Топографии популярной культуры
Шрифт:
Пространство и время в рассказе А. Матвеевой почти документальны, что обеспечивает убедительность сюжета и узнаваемость реалий. Одиннадцатилетний Филипп (названный так в честь Киркорова, поскольку Зыкину уже сменила Пугачева) родился в начале 1980-х годов, следовательно, сюжет разворачивается в начале 1990-х годов. Место действия – двор на Гурзуфской в Свердловске, примыкающий как к бараку с его убогими обитателями, так и к новостройке – гордости местных жителей, дому № 7, «Семёре», где обитала «чистая публика» – «новые русские», первые кооператоры и авторитеты криминальных кругов (не случайно лоджии, пишет автор, напоминали расширенные бойницы). Дом этот, постаревший и уже не столь «породистый», до сих пор стоит на том же месте, как уточняет Анна Матвеева.
Именно в 1990-е началось резкое расслоение некогда более-менее однородного советского общества. Герой рассказа говорит: «Равенством во дворе притом не пахло – детям, живущим в Семёре, разговаривать с барачными дозволялось только в школе» (Матвеева 2012–2013: 151).
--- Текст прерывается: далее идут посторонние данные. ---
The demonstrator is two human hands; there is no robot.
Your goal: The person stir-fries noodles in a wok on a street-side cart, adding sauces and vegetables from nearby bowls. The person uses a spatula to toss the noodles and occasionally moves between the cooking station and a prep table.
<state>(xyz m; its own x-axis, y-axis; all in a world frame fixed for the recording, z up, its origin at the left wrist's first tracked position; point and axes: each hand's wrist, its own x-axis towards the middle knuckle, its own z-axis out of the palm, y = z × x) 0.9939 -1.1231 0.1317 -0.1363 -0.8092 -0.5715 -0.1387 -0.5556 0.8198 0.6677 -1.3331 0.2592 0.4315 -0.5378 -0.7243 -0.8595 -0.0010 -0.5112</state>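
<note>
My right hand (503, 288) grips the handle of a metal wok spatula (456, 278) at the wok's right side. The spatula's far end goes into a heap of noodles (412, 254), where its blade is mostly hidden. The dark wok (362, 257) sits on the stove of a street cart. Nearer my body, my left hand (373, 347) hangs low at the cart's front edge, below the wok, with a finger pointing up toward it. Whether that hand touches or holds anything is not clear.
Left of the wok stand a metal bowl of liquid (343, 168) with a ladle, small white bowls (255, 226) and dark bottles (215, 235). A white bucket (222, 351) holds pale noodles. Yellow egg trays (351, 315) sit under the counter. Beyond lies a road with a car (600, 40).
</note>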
Характерно, что элитные гимназии и частные школы тогда еще не получили широкого распространения, видимо, это тоже отвечало духу предельно динамичного и хаотичного социума, когда врачи и инженеры становились «челноками» или «водилами», а из коммерсанта легко было превратиться в обитателя тюрьмы (см., например, автобиографическую книгу рассказов А. Рубанова «Стыдные подвиги»: Рубанов 2012).
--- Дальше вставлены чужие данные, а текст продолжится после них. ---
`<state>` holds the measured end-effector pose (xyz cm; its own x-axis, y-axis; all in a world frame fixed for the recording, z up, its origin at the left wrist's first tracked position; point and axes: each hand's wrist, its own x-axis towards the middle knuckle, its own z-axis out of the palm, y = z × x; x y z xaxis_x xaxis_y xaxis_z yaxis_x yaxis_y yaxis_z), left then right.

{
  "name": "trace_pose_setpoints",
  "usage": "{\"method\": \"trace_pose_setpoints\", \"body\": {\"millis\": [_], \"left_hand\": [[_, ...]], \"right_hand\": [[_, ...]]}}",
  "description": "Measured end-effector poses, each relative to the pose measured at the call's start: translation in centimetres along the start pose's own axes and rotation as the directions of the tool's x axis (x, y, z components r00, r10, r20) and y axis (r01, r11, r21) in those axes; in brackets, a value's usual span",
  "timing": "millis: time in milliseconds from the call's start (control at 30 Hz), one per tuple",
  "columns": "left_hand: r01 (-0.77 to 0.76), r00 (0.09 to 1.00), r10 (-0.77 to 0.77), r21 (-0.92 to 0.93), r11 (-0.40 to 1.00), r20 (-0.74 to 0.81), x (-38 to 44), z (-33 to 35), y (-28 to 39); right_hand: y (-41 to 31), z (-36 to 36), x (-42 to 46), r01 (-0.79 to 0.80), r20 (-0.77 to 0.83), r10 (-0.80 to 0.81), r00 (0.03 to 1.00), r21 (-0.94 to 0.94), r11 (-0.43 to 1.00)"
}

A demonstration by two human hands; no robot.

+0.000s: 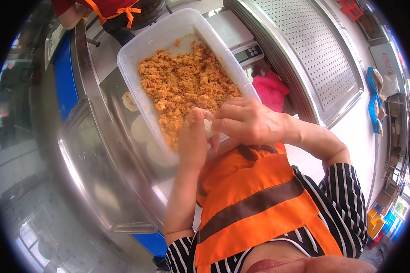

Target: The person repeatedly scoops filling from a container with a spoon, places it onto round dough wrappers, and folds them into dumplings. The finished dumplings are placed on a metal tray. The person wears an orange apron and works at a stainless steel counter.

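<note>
A translucent plastic tub [128, 73] holds a crumbly orange-brown filling [184, 82]. Over its near edge, my left hand [194, 136] cups a piece of white dough [209, 128], largely hidden by the fingers. My right hand [247, 119] pinches that dough from the other side, and a thin metal tool [222, 100] sticks out past its fingers. Flat round dough wrappers [140, 129] lie on the steel surface left of the tub, partly under its edge. A folded dough piece [130, 101] rests farther up there.
A digital scale [247, 53] and a bright pink cloth [268, 90] are right of the tub. Beyond them are perforated metal trays [314, 51]. An empty-looking metal tray [99, 163] lies at left. Another person in an orange-tied apron [112, 10] stands at the top.
</note>
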<state>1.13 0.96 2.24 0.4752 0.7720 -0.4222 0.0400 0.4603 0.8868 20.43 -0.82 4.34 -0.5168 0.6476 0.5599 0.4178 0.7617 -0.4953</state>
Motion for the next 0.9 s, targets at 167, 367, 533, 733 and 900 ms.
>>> {"method": "trace_pose_setpoints", "body": {"millis": [167, 367, 533, 733, 900], "left_hand": [[-0.179, 0.979, 0.178, -0.001, 0.984, -0.102, 0.1, 1.1, -0.2], [-0.129, 0.990, 0.128, -0.009, 0.992, -0.062, 0.2, 0.7, -0.1], [-0.094, 0.994, 0.089, -0.098, 0.991, -0.058, 0.5, 1.3, -0.3], [0.010, 0.997, -0.028, -0.256, 0.967, -0.066, 0.5, 1.5, -0.1], [0.096, 0.986, -0.156, -0.566, 0.819, -0.059, 1.0, 0.9, -0.1]], "right_hand": [[-0.8, 0.2, -0.2, -0.160, -0.025, 0.163, 0.986, 0.091, 0.983], [-0.3, 0.1, -0.5, -0.068, 0.024, 0.068, 0.997, 0.010, 0.998], [-0.4, 0.4, -0.6, -0.048, 0.027, 0.051, 0.998, -0.102, 0.994], [-1.0, 0.8, -0.8, -0.130, -0.001, 0.130, 0.991, -0.078, 0.988], [-2.4, -0.8, 0.2, -0.229, -0.093, 0.221, 0.971, -0.093, 0.969]]}}
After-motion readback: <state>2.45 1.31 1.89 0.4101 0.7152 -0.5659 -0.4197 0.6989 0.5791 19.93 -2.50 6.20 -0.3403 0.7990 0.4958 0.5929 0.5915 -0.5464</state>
Точно характеризуется социально-экономическая обстановка
Бандит Паша представлен фигурой романтической. Мальчик в мечтах о будущем видит себя живущим в Семёре, как дядя Паша, подъезжающим в роскошной «девятке» цвета «мокрый асфальт», с лицом, напоминающим лицо дяди Паши. Двоюродный брат Филиппа, добрейший и туповатый Димка, тоже мечтает стать «кентом» Паштета (впрочем, он и стал «шестеркой» в мафии и погиб потом в перестрелке). Некрасивое Пашино лицо, как узнал мальчик позднее, было похоже на портреты Габсбургов в Национальной галерее. Описана и мода того времени: «Одет он был безупречно: кожаная куртка, темно-зеленые шароваристые штаны, турецкий свитер, белые “саламандры” и белые носки». У Паши первый в городе «фольксваген-кадет» (Матвеева 2012–2013: 152). Паша «крышевал» рынки, «ломал» деньги у комков, при его участии был продан первый в области эшелон меди. Колорит эпохи, как видим, создается и за счет использования жаргона 1990-х годов. Итак, Паша становится фигурой, воплощающей «романтический произвол улицы». Осуждения бандита нет, автор прекрасно понимает социальные корни явления: «Паштет, как большинство бандитов, был нормальным советским пацаном, родом из спортивной секции. Много кто из них в детстве мечтал стать олимпийцем <…> Времена перемен обрушились на еще не повзрослевших парней… <…> Профессиональный спорт сейчас же превратился в детское, несерьезное занятие…» (Матвеева 2012–2013: 152).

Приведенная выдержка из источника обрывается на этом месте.